Restate the listing below word for word, and leave its pictures behind.

→ **Supplied material**
-------

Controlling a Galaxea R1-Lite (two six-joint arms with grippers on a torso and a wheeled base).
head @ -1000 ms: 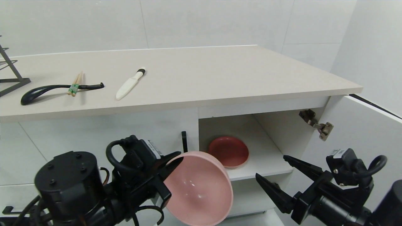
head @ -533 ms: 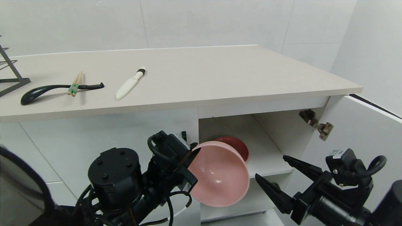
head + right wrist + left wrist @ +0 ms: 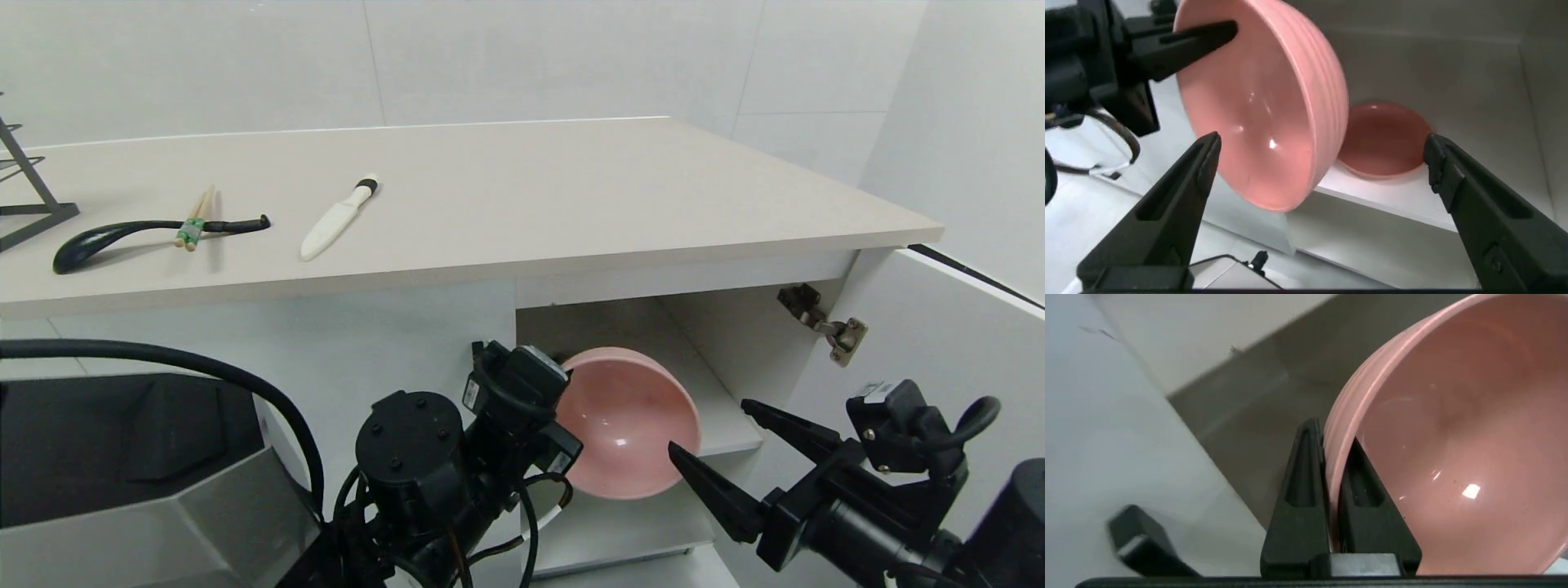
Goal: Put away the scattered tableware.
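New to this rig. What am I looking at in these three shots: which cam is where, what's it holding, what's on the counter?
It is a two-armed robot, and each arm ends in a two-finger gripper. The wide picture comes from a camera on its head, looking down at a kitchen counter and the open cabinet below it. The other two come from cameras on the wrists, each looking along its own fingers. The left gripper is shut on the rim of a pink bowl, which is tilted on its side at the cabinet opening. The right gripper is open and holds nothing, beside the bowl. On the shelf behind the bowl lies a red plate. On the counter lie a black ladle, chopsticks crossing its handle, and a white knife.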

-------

→ **Response to the exercise**
Controlling a Galaxea R1-Lite (two six-joint arms with grippers on a torso and a wheeled base).
head @ -1000 ms: 
head @ -533 ms: 
head + right wrist + left wrist @ +0 ms: 
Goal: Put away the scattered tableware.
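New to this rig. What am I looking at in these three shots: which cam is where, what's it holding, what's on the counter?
It is a two-armed robot, and each arm ends in a two-finger gripper. The wide picture comes from a camera on its head, looking down at a kitchen counter and the open cabinet below it. The other two come from cameras on the wrists, each looking along its own fingers. The left gripper is shut on the rim of a pink bowl, which is tilted on its side at the cabinet opening. The right gripper is open and holds nothing, beside the bowl. On the shelf behind the bowl lies a red plate. On the counter lie a black ladle, chopsticks crossing its handle, and a white knife.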

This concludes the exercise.